The letter that started it all was written on a typewriter 25 years ago.
"Just imagine it! It's January 1989 and you've just purchased a gleaming ex-demonstration Rover 820e with only 3,000 miles on the clock," Matthews writes.
The car had a multitude of troubles, explained in paragraph after paragraph, but the letter hits its climax when Matthews writes about how his heater was on full blast in the middle of the summer, and he couldn't shut it off. He had to roll down his windows to keep cool — but then he drove right through a downpour. When he went to roll up his windows, they didn't go up.
"There you are, cruising along the motorway. Your left side, in the full blast of the heater, is slowly cooking to a perfect medium-rare," he writes. "Your right side is immersed in a torrent of cold water hitting you at 70 miles per hour. The car is slowly filling with water. Your sauna is turning into a paddling pool."
The letter was a smashing success, Matthews tells NPR's Eric Westervelt. "They took the car away for a whole month and they basically rebuilt it from the chassis upwards, "he says. "And that was the start of it all."

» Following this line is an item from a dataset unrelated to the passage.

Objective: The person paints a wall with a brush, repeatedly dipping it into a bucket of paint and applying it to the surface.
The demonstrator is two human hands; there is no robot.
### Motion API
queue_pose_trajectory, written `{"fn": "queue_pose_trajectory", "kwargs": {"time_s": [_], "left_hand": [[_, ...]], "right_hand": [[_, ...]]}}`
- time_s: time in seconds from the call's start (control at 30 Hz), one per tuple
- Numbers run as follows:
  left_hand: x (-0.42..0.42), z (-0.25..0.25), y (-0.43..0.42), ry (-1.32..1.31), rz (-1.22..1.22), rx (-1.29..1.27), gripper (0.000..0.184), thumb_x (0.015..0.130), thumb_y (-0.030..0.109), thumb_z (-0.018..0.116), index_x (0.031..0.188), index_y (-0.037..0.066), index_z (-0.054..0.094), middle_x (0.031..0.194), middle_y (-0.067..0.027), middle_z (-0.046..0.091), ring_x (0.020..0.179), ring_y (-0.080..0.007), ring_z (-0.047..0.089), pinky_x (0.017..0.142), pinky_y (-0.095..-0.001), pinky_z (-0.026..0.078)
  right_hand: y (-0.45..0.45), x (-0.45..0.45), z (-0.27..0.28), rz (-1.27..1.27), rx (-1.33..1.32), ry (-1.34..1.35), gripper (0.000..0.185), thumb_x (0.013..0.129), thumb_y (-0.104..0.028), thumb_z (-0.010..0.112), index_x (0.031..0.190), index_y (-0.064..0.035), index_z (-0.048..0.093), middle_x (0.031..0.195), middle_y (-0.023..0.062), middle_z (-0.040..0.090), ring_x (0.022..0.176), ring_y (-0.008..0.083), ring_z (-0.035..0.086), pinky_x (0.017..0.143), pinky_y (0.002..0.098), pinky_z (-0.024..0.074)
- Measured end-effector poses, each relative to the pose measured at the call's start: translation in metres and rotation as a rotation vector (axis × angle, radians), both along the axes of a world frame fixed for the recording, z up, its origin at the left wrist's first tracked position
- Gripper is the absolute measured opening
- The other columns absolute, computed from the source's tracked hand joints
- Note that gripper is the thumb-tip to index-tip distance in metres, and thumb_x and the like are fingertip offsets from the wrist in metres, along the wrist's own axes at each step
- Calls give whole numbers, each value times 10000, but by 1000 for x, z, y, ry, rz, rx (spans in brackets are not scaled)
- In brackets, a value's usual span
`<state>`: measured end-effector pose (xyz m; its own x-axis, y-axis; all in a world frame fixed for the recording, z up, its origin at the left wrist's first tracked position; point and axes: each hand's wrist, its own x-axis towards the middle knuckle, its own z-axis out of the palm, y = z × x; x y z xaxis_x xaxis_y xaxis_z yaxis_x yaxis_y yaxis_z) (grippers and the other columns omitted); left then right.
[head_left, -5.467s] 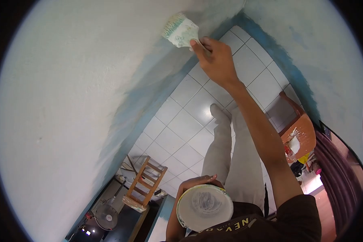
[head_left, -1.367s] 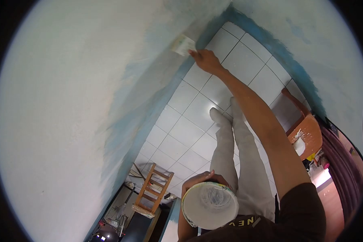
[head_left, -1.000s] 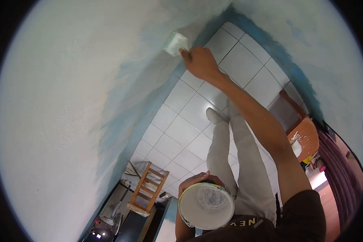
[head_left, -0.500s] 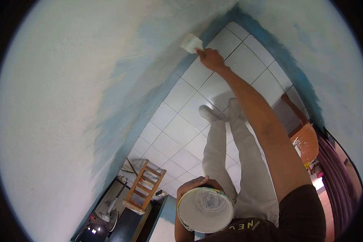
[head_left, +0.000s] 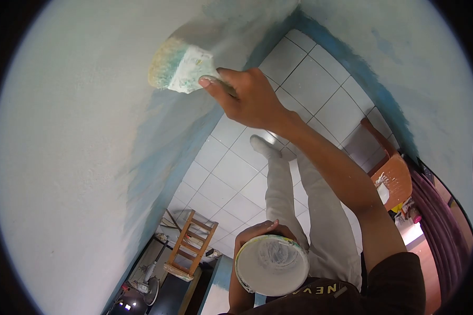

A more recent letter concerned a noisy milkman named Barry. "He'd been ruining our sleep for many years," Matthews says, by noisily delivering milk in the middle of the night. So Matthews wrote a letter to the milkman's boss, which read in part:
"He enters the cul-de-sac in first gear with foot to the floor, brakes abruptly, jumps out to make his delivery and then reverses back the way he came with the needle on his rev counter well into the red zone before a quick handbrake turn then back to first gear before screaming off down the street to wake up other people. Barry evidently has yet to discover second, third and fourth gears. He may as well deliver the milk in a Harrier Jump Jet."